Ich stehe immer noch auf diesem Weg, wie angewurzelt, und sehe mich plötzlich von aussen, wie ich mit diesem Berg gegenüber rede. Ich nehme wahr, wie dieser Mann und dieser Berg und dieser Engel aus Stahl eins sind, zutiefst miteinander verbunden. Dass es deshalb gar nicht verwunderlich ist, was dieser Mann tut, nämlich mit einem Berg sprechen. Und dass es ganz natürlich ist, dass dieser Berg mit diesem Mann spricht. Ich nehme das alles wahr und lache. Gleichzeitig höre ich, wie dieser Mann lacht, sehe wie er sich leicht vor dem Berg verneigt, ihm adieu sagt und weitergeht.

Gott ruht im Herzen der Steine, atmet mit den Pflanzen, träumt in den Tieren und erwacht im Menschen. (aus Indien)

Harmonie im Bauch

Harmonie im Bauch

Ich bin kein Feinschmecker, aber dieses Hirschfilet von Ueli macht Essen zu etwas Neuem. Ueli trägt Bart und sieht aus wie ein Bergler. Das ist er auch. Sein Restaurant liegt im Rocksresort in Laax, in den Schweizer Alpen und heisst «Grandis». Viel Holz im Innern, rustikale, aber moderne Formen. Eine grosse Vinothek und vor allem: die offene Küche mit dem Holzfeuer, um das sich alles dreht und das man fast von jedem Tisch aus im Auge hat.
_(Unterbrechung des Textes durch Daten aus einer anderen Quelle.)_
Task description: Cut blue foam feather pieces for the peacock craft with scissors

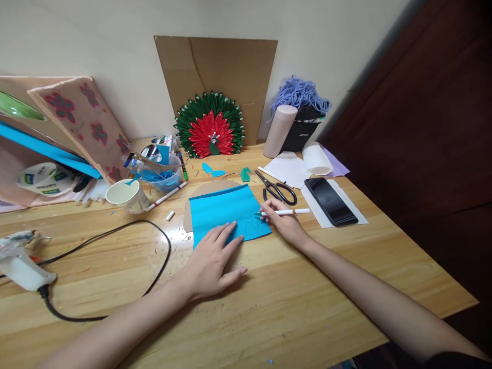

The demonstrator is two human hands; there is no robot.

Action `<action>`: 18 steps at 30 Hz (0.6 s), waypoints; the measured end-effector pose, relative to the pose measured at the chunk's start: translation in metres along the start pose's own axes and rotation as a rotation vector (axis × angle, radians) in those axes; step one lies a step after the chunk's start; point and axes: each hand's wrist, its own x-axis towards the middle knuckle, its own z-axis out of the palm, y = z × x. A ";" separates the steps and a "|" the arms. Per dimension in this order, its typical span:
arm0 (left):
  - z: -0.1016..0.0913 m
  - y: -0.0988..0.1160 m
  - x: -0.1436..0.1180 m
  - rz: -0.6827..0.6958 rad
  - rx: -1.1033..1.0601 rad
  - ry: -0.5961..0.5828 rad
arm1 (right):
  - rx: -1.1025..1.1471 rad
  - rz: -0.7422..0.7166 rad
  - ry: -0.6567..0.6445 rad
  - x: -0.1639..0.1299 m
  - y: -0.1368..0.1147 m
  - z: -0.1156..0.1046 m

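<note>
A sheet of bright blue paper [219, 210] lies on the table, partly over a piece of brown cardboard [187, 218]. Spread over its lower left part is my left hand [215, 261], palm down, fingers apart. My right hand [282, 220] grips a white marker [292, 211], its tip at the sheet's right side. A faint drawn outline shows on the paper near the tip. Just beyond my right hand lie black-handled scissors [277, 188]. The marker's cap [170, 216] rests left of the sheet.
A glue gun [25, 266] with a looping black cord sits at the left. Behind are a paper cup [126, 197], a plastic tub [163, 177], blue cutouts [212, 170] and a red-green fan-shaped ornament [210, 125]. A phone [331, 201] lies at the right.
</note>
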 end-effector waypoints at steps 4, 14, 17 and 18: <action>0.000 0.006 -0.002 0.020 0.001 -0.048 | -0.030 -0.020 0.046 -0.004 -0.003 -0.001; 0.006 0.007 -0.001 -0.011 -0.065 -0.026 | -0.019 0.053 -0.223 -0.025 -0.015 0.020; 0.007 0.007 0.000 -0.020 -0.070 -0.024 | -0.066 0.077 -0.199 -0.024 -0.012 0.020; 0.006 0.007 0.000 -0.025 -0.068 -0.025 | -0.084 0.078 -0.193 -0.023 -0.012 0.020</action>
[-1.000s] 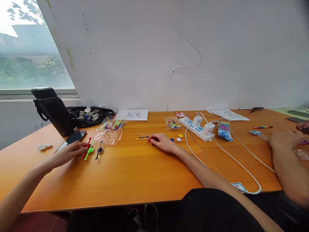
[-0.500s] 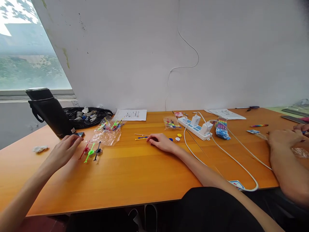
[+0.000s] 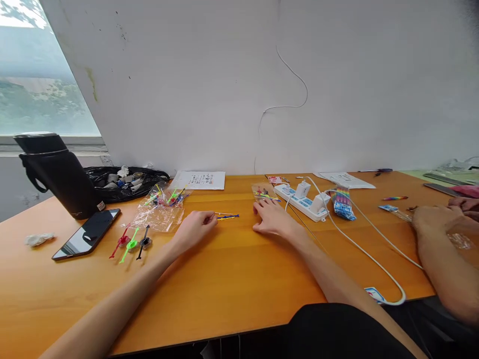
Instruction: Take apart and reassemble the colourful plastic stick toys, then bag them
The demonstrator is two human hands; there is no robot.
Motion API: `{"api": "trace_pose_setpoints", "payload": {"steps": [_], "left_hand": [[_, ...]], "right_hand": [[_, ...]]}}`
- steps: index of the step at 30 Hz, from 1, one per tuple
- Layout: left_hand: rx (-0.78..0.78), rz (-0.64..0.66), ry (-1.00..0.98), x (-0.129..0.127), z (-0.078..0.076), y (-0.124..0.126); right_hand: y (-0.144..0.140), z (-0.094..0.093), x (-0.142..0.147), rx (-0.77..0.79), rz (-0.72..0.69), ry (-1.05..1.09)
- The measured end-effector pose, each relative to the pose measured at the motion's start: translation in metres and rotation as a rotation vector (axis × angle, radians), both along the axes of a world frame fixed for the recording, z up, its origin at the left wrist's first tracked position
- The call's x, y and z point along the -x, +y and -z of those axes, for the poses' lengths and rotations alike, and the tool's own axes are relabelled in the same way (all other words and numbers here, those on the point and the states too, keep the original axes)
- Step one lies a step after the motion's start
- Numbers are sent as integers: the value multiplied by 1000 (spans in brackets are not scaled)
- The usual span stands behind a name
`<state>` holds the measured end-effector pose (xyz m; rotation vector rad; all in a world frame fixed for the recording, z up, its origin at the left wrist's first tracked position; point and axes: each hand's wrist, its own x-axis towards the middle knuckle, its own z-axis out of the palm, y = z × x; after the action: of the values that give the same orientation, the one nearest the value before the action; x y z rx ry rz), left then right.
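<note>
My left hand (image 3: 196, 230) rests on the table with its fingers curled closed. Its fingertips cover the left ends of a few thin plastic arrow sticks (image 3: 228, 217), blue, yellow and white; whether they grip one I cannot tell. My right hand (image 3: 276, 219) is open, thumb and fingers apart, just in front of a small clear bag (image 3: 258, 189) of coloured plastic pieces. The round discs seen there before are hidden by this hand. Left of my left hand stand three spinners in a row: a red spinner (image 3: 122, 241), a green spinner (image 3: 131, 245) and a black spinner (image 3: 145, 242).
Left lie a phone (image 3: 88, 234), a black flask (image 3: 60, 174), crumpled tissue (image 3: 39, 239) and an open bag of parts (image 3: 159, 209). A power strip (image 3: 299, 202) with a looping white cable (image 3: 374, 239) is right. At far right a co-worker's arms (image 3: 445, 249) reach over the table.
My left hand has left the phone, moving right to the arrow sticks. My right hand has moved right off the sticks and opened over the discs. The view has shifted slightly.
</note>
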<state>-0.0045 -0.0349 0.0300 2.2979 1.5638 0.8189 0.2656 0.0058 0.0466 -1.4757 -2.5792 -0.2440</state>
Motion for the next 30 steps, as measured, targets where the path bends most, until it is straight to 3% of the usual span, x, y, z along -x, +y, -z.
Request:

Auf diesem Feuer wird das Hirschfilet, die Spezialität des Hauses, grilliert. Dazu servieren sie Polenta und ein bisschen Gemüse. Auch der auserlesene Rotwein gehört zum Gesamtbouquet. Genauso wie der aufmerksame, fast familiäre Service.

Schon beim Ansetzen des Messers auf das Fleisch spüre ich, wie zart es sein wird. Und dann genügt ein einziger, weicher Schnitt, um den Bissen abzutrennen. Kann Fleisch so zart sein, fährt es mir überrascht durch den Kopf? Doch dann liegt das Stück bereits auf der Zunge – und es zergeht! Es zerfliesst in meinem Mund und der Geschmack von Holzfeuer, Wildnis in den Wäldern, Bergluft und röhrender Kraft des Hirsches entfaltet sich zuerst in meinem Gaumen, dann in meinem ganzen Kopf. Wow! Einen Moment fühlt es sich an wie ein Drogentrip. Und meiner Frau, die mir gegenübersitzt, ergeht es genau gleich; ihre Augen weiten sich und über ihr Gesicht legt sich Entzückung. „Ist das gut!!!!!“.

Wir essen weiter und merken, wie sich die Polenta wie eine Bassnote unter den Hirsch legt und ihm Boden gibt. Die Polenta ist sämig und die kleinen Maisstücke darin sind fest und geben Halt, damit das Hirschfilet noch markanter zerfliessen kann.

Und die Gemüse würzen und bringen das Herbale der Bergwiesen ins Spiel. Wir kommen nicht aus dem Staunen und Geniessen raus. Jeder einzelne Bissen ist ein Erlebnis. Und der Teller leert sich viel zu schnell. Aber auch hier beweist Ueli, dass er etwas vom Handwerk versteht: Die Portionen sind exakt von richtiger Grösse, damit keine Schwere im Bauch entsteht und sich diese Bergnaturerfahrung auch im Bauch weiter entfalten kann.

Auf dem kurzen Heimweg vom «Grandis» in unsere Wohnung geschieht dann das, was ich so noch nie erlebt habe: Vom Bauch aus verbreitet sich eine Harmonie in meinem Körper, so dass sich der Körper anfühlt wie ein einziger Klang. Und kaum habe ich diesen Klang wahrgenommen, weitet er sich über meinen Körper hinaus und erfasst den Boden unter mir, die Hauswand neben mir, die ganze Bergwelt um mich herum. Ich spaziere in einem einzigen schönen Klang und das Instrument dafür ist mein Bauch. Ich kann den Klang halten bis ins Treppenhaus und bis fast vor die Wohnungstür, dann verebbt er wieder, zieht sich in meinen Körper zurück, bleibt dort noch als Harmonie bis ich einschlafe und ist als Erinnerung auch heute noch präsent.